Questionado se a política atual tem mais ou menos homens de palavra e caráter, o parlamentar respondeu que essa característica tem se tornado cada vez mais rara e relembrou os ensinamentos recebidos do pai. “Tem sido mais escasso. Eu sou de um tempo em que acompanhei a geração do meu pai, em que a palavra dada, o fio do bigode e o compromisso eram tudo. Um homem sem palavra é pior que água de salsicha, não serve para nada”, afirmou.

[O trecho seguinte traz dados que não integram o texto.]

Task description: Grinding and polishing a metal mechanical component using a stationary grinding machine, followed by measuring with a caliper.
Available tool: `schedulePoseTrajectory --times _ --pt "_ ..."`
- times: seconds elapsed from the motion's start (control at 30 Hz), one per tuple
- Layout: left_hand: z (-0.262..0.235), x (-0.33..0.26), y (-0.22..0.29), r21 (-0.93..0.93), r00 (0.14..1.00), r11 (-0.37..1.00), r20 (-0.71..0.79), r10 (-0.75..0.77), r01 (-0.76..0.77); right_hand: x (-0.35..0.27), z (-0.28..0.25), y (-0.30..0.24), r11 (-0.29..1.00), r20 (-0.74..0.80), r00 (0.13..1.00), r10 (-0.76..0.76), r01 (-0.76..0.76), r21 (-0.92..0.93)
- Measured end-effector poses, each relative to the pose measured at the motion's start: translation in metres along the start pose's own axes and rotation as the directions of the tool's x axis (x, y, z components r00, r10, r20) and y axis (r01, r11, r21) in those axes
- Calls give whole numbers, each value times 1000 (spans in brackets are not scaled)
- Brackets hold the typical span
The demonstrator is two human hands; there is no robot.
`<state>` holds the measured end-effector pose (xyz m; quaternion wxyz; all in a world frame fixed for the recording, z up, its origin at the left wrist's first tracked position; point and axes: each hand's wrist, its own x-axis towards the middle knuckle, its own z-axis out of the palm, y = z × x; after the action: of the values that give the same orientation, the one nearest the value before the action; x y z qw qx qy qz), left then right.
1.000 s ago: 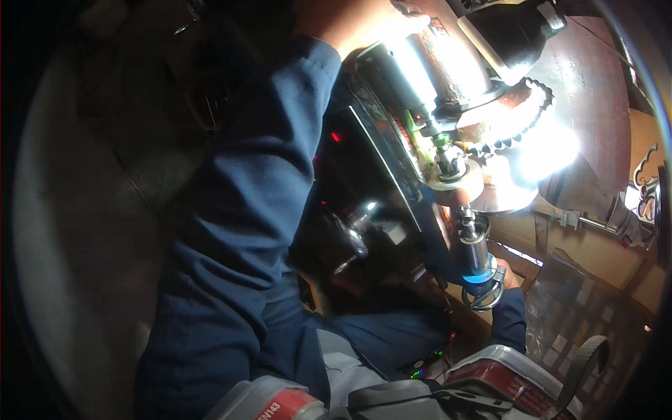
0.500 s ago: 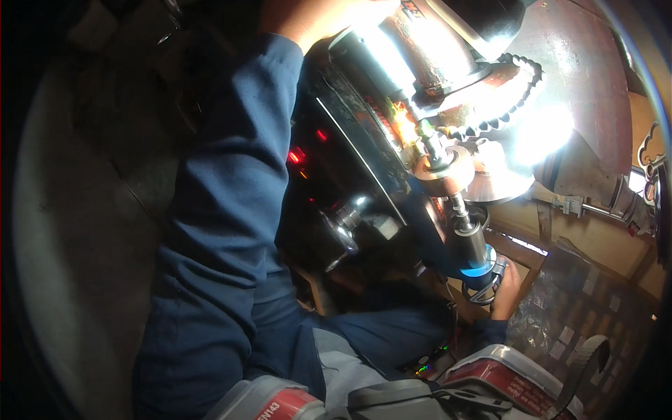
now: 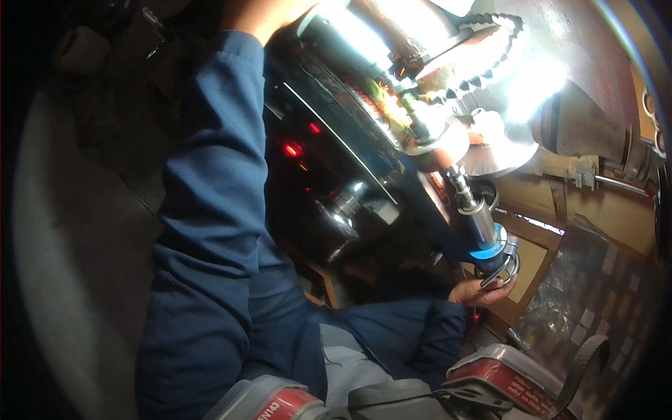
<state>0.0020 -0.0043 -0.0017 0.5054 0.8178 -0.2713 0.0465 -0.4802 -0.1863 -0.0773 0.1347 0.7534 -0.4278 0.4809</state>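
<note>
At the top edge my left hand (image 3: 269, 15) reaches to a brightly lit metal cylinder (image 3: 353, 35) of a machine. Glare and the picture's edge hide its fingers. Lower right, my right hand (image 3: 484, 290) is closed round the bottom end of a grey cylindrical tool (image 3: 479, 222) with a blue band and a bent wire loop. A stepped metal shaft (image 3: 459, 183) runs from this tool up to a round copper-coloured disc (image 3: 448, 148). Above the disc, orange glints show beside a narrow spindle (image 3: 418, 115). A black segmented hose (image 3: 483, 78) curves next to it.
A shiny handle (image 3: 341, 218) and red lights (image 3: 292, 149) show in the dark under the machine. At right lie a clear plastic sheet (image 3: 581, 301) over several small items and a metal rod (image 3: 619, 185). Red-and-white filter cartridges (image 3: 507, 378) fill the lower edge.
The lit machine parts and my left arm sit further left and up in view. The blue-banded tool is slightly further right, and more of my right hand shows below it.
</note>
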Motion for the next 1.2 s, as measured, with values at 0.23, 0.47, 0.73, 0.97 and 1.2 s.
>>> schedulePoseTrajectory --times 0.23,0.47,0.73,0.97,1.2 --pt "8 4 -2 -189 993 979 100 -58 76 -25 26 52 843 -229 811 -538 518 -148" --pt "12 16 -30 68 988 986 2 152 -152 -93 28 92 963 -80 983 -164 143 -227" --pt "21 20 -35 -85 998 995 8 55 -54 -46 24 51 992 -169 977 -126 126 -10" --pt "23 20 -25 -148 995 985 47 -87 93 13 -5 -1 991 -99 993 66 -77 -113" --pt "28 24 -33 -174 999 985 50 -8 16 20 -2 3 970 -76 996 44 -61 -236"
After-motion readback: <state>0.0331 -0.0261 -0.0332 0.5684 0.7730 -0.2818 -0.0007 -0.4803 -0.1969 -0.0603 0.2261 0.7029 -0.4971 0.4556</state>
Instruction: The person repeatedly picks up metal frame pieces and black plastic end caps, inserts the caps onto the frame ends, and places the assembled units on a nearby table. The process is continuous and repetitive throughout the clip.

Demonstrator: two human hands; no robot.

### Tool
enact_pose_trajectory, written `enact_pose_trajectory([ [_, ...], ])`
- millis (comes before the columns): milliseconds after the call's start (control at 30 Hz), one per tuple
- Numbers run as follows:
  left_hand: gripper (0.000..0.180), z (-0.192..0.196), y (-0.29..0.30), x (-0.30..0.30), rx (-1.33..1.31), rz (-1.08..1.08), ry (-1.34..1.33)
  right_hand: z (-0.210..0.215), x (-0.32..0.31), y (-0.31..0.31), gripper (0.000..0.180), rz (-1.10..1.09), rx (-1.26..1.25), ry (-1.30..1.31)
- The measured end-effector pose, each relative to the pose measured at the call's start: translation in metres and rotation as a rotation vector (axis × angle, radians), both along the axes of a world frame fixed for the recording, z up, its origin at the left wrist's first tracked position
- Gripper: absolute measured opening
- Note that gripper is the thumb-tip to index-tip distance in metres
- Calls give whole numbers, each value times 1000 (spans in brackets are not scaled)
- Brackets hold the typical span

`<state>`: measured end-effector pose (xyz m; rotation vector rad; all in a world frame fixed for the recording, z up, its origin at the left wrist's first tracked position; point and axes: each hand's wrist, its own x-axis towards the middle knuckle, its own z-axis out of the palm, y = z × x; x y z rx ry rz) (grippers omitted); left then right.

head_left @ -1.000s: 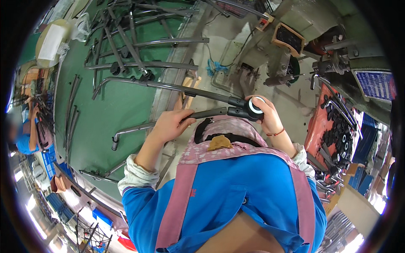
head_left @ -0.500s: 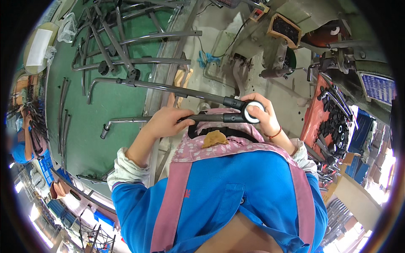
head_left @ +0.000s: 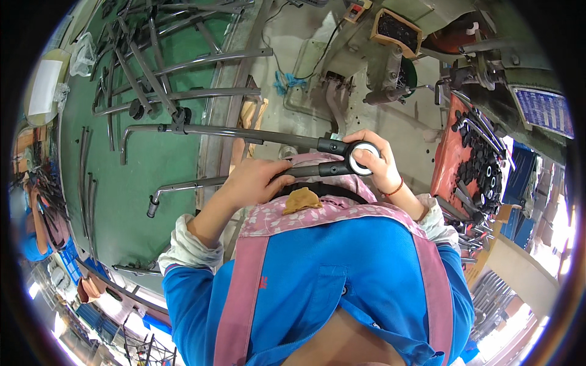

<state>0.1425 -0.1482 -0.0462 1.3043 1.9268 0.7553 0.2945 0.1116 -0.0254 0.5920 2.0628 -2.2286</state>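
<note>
Two dark metal tubes meet at a round black hinge joint with a white disc (head_left: 364, 158). My right hand (head_left: 383, 166) is closed round this joint, thumb on the disc. The upper tube (head_left: 244, 132) runs left over the green tabletop, ending in a downward bend, with a black clamp part near that end. My left hand (head_left: 256, 182) grips the lower tube (head_left: 210, 182) a little left of the joint. This tube slants down to the left and ends in a bent tip with a dark cap. The left palm is hidden.
More bent tubes (head_left: 177, 61) lie piled on the green table (head_left: 159, 226), with thin rods (head_left: 85, 177) at its left. Right of me, an orange-red tray (head_left: 444, 146) holds black parts and white rings. A machine with a small parts box (head_left: 397, 32) stands ahead. Another person's arm (head_left: 38, 219) shows far left.
The lower tube has swung slightly, its left end now lower and the gap to the upper tube wider. My left hand moved down with it. The surroundings have shifted slightly left in view.
</note>
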Motion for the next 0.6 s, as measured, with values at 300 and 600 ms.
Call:
enact_pose_trajectory([
  [300,34,-11,8,15,-1,10,77,5,5,7,32,37,234,-117],
  [600,33,-8,28,43,338,30,508,32,42,41,27,-73,185,-79],
])
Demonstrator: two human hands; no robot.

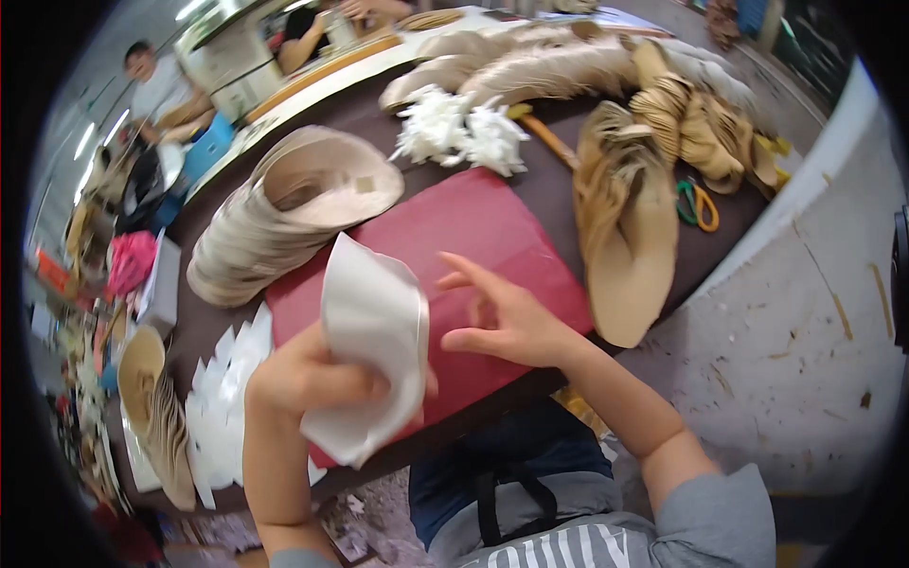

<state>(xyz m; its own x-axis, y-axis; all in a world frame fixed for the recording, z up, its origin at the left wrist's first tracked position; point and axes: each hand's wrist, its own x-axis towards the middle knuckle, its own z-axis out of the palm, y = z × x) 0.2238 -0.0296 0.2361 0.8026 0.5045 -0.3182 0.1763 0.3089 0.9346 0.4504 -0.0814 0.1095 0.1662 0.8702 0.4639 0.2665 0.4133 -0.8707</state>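
Left hand [308, 379] at 7 o'clock, fingers clamped round curved white sole piece [374, 346], held above near edge of red mat [473, 246]. Right hand [507, 317] near centre, fingers spread, holding nothing, hovering over mat just beside white piece. Stack of beige soles [275, 222] at 10 o'clock. Scissors [698, 204] at 2 o'clock. White scraps [464, 133] at 12 o'clock.

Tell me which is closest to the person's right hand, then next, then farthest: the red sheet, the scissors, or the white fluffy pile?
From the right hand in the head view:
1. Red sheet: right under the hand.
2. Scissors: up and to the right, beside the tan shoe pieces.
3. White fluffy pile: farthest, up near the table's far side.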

Efraim defendeu que a credibilidade de um agente político está diretamente ligada ao cumprimento dos compromissos assumidos perante a população. “A palavra, quando é dada, é para ser cumprida. Eu tenho essa característica na minha vida pública. Não sou aquele de dar o ‘sim’ fácil, mas, na hora que eu dou, pode sair divulgando porque está dado aquele recurso, está feita aquela obra, aquela ação chega para transformar a vida das pessoas”, declarou.
O senador também criticou políticos que fazem promessas sem a intenção de cumpri-las e classificou esse comportamento como um dos principais problemas da atividade política. “A pior coisa na política é a enrolação. Você querer enrolar para se safar naquela hora e depois não poder manter a sua palavra”, disse.
Ao final, Efraim relacionou seu conhecido apelido político, “Foguete que não dá ré”, ao compromisso de manter a palavra empenhada. “Não é à toa que o meu nome de guerra é o ‘Foguete que não dá ré’. Foguete que não dá ré também é aquele que não volta atrás na palavra, que não volta atrás no compromisso e que o compromisso assumido é cumprido”, concluiu.